Keep looking for a while, the closer you get to fall/winter the more the prices will probably start to drop. :wink: Major shopping rule, NEVER pay full price.


----------



## Born2Ride (Apr 13, 2011)

Dreamcatcher Arabians said:


> Keep looking for a while, the closer you get to fall/winter the more the prices will probably start to drop. :wink: Major shopping rule, NEVER pay full price.


Ya, everybody wants full price because I want to make payments. I had somebody offer me a sea 2012 colt for 3,000 delivered. So im thinking prices haven't dropped that drastically because of the economy lol
_Posted via Mobile Device_


----------



## Dreamcatcher Arabians (Nov 14, 2010)

Born2Ride said:


> Ya, everybody wants full price because I want to make payments. I had somebody offer me a sea 2012 colt for 3,000 delivered. So im thinking prices haven't dropped that drastically because of the economy lol
> _Posted via Mobile Device_


 
Don't tell them you want to make payments up front. Negotiate your selling price first, then say that you'll need to make X number of payments for X amount, are willing to give X down as a non-refundable deposit and will pay for board, vet and farrier care while the horse is getting paid off. 

I have done many deals like that and it generally works out well for all involved. As seller, I also guarantee (if it's a baby), that the foal will halter, lead, catch, ride in the trailer, stand for the farrier, bathe and clip. Depending on age it might not be perfect but with little ones any handling is better than none and it's training you don't have to do or pay for. 

So, let's say I advertise a filly at $1500, she's 6 months old and weaned. I would expect someone to come in and offer between $750 and $1000 for an opener and I would accept $1250. They say I need to make 4 payments, and I say fine, give me 25% down non-refundable (so $250? ish) and make 4 payments of $250 and you tell me when you can make those payments, (every month, every other, we negotiate a little) and you pay board at whatever the going rate is. Depending on how long you stretch it out, you'd pay farrier a few times ($35 each) and you'd need Coggins & Health from the vet, about $60? I think for both. At 6 months the foal would already have its first shots so wouldn't need them again til next time you do the rest of your herd or next spring if it was your only foal. So that actually makes it 5 payments + board. Hauling is of course, up to the buyer and is what it is. 

Does that info/tactic help you out some?


----------



## Born2Ride (Apr 13, 2011)

Yes it does, I actually did that with the 2012 bay colt I posted a thread about.

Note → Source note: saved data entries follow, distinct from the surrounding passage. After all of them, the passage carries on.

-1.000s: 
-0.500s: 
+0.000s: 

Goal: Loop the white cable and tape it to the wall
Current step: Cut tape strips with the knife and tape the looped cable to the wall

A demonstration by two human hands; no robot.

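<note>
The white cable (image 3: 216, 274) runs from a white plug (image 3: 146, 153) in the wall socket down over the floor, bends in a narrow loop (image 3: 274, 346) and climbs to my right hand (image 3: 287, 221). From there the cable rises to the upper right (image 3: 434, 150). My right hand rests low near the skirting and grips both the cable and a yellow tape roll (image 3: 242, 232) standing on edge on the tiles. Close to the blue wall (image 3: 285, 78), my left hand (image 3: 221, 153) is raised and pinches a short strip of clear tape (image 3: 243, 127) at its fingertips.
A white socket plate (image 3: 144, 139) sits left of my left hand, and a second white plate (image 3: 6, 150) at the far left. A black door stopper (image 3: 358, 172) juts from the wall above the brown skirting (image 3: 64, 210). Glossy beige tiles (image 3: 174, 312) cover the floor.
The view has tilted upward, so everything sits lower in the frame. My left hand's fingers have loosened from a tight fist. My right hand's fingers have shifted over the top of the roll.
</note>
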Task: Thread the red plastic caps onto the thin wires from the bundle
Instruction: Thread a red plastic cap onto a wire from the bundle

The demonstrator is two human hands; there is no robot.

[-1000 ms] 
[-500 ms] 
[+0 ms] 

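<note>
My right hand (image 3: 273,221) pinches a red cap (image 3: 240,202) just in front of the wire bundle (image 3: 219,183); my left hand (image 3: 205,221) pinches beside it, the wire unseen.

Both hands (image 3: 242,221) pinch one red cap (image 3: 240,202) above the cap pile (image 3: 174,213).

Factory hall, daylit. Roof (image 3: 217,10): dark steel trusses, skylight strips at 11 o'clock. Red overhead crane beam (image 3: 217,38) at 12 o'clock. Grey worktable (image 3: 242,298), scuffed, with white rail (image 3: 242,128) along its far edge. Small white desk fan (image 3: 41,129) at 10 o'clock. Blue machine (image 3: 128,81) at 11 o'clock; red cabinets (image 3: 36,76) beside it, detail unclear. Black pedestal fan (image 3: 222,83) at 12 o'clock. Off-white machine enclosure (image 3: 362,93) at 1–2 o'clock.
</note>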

It was going to be $1,250 then once I said I'd do payments until he's weaned she said she would have to have the full $1,500 then. I don't understand what it matters if you get less. He can't go anywhere until he's weaned anyways, so I guess it doesn't make sense to be firm on the price because you don't get the lump some at once. Im looking at a lot of options right now and its kinda overwhelming to weed out the good deals from the bad.
_Posted via Mobile Device_


----------



## cakemom (Jul 4, 2010)

Well, it's a lot like car shopping. If I offer you cash money in hand I can get it cheaper than making payments. She needed the money bad enough to drop it, but if she has to take payments then no discount.
_Posted via Mobile Device_


----------



## Born2Ride (Apr 13, 2011)

Well the longer it takes me to find exactly what im looking for the more i'll have saved up to possibly buy one outright, or make a larger deposit.


----------



## BBBCrone (Jan 28, 2012)

She's gorgeous. So was the QH colt you posted. He had a great butt! LOL

My husband and I have been searching for about 6 months for just the right horses. There's plenty out there. Some think a LOT of their horses and have the prices way out of line. Others are much more reasonable. As long as you don't rush, you'll find the one that suits you perfectly.

Keeping your options open is very smart. Know exactly what your goals are. Don't be swayed by the pretty face if the prospect doesn't fit with your goal. Otherwise you'll be unhappy.


----------



## dbarabians (May 21, 2011)

We in Texas are still recovering from the drought also.
A lot of breeders were forced to cull their herds for lack of good pasture.
I forsee in a year or 2 after the area has recovered and the economy is improving that breeders will be buying good broodstock to replenish their herds.
If we recover enough from the drought and hay prices and availabiliuty return to normal prices for horses will increase.
That mare is very nice and would be suitable for showing.
Next year she might be a steal at that price.
but, as someone has posted Arabs mature later and I would not break a2 yo to ride.
You may have to wait a year to ride her. Shalom


----------



## Dreamcatcher Arabians (Nov 14, 2010)

Born2Ride said:


> Well the longer it takes me to find exactly what im looking for the more i'll have saved up to possibly buy one outright, or make a larger deposit.


Exactly! So just hang in there and keep looking. 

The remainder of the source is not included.